What is being asked =>
Retype the whole listing that follows, with nothing added or left out.

Supplied data =>
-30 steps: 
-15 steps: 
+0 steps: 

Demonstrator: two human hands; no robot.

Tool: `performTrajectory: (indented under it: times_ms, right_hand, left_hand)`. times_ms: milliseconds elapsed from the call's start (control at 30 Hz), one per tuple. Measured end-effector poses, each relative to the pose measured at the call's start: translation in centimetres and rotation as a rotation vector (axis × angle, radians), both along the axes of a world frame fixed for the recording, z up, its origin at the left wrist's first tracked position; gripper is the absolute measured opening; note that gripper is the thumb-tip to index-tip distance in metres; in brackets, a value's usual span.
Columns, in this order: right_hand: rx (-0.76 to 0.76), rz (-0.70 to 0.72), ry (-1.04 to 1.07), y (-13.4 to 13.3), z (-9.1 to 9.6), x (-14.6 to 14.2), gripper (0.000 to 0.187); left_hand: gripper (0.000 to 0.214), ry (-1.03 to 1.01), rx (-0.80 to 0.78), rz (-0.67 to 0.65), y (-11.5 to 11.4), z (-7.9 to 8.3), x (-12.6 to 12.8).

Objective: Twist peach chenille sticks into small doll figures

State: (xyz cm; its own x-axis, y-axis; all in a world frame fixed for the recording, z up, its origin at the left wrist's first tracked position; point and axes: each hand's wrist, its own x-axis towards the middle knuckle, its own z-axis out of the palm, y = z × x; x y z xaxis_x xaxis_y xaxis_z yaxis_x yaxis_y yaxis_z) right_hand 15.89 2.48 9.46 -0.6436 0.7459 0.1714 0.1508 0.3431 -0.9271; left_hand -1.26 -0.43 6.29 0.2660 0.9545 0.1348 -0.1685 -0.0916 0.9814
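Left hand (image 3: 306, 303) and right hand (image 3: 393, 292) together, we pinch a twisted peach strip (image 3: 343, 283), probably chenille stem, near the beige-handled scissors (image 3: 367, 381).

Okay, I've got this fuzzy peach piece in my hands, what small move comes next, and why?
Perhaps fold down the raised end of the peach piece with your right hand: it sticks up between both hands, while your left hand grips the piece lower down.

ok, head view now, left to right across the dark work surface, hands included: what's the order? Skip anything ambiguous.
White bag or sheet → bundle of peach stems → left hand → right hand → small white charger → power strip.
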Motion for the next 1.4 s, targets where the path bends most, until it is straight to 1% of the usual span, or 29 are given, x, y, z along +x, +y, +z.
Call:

Solution =>
-30 steps: 
-15 steps: 
+0 steps: 

Demonstrator: two human hands; no robot.

Tool: `performTrajectory: (indented under it: times_ms, right_hand, left_hand)`. times_ms: milliseconds elapsed from the call's start (control at 30 Hz), one per tuple. Measured end-effector poses, each relative to the pose measured at the call's start: translation in centimetres and rotation as a rotation vector (axis × angle, radians), both along the axes of a world frame fixed for the recording, z up, its origin at the left wrist's first tracked position; gripper is the absolute measured opening; note that gripper is the thumb-tip to index-tip distance in metres; in brackets, a value's usual span.
Columns, in this order: right_hand: rx (-0.76 to 0.76), rz (-0.70 to 0.72), ry (-1.04 to 1.07), y (-13.4 to 13.3), z (-9.1 to 9.6), x (-14.6 to 14.2), gripper (0.000 to 0.187); left_hand: gripper (0.000 to 0.214), ry (-1.03 to 1.01), rx (-0.80 to 0.78), rz (-0.67 to 0.65), y (-11.5 to 11.4), z (-7.9 to 8.3), x (-12.6 to 12.8).

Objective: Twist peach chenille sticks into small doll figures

State: (xyz cm; its own x-axis, y-axis; all in a world frame fixed for the recording, z up, its origin at the left wrist's first tracked position; point and axes: each hand's wrist, its own x-axis towards the middle knuckle, its own z-axis out of the palm, y = z × x; x y z xaxis_x xaxis_y xaxis_z yaxis_x yaxis_y yaxis_z) right_hand 15.89 2.48 9.46 -0.6436 0.7459 0.1714 0.1508 0.3431 -0.9271; left_hand -1.26 -0.43 6.29 0.2660 0.9545 0.1348 -0.1685 -0.0916 0.9814
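Left hand (image 3: 306, 303) and right hand (image 3: 393, 292) together, we pinch a twisted peach strip (image 3: 343, 283), probably chenille stem, near the beige-handled scissors (image 3: 367, 381).

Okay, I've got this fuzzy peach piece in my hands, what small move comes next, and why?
Perhaps fold down the raised end of the peach piece with your right hand: it sticks up between both hands, while your left hand grips the piece lower down.

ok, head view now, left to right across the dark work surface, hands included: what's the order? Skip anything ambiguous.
White bag or sheet → bundle of peach stems → left hand → right hand → small white charger → power strip.
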Motion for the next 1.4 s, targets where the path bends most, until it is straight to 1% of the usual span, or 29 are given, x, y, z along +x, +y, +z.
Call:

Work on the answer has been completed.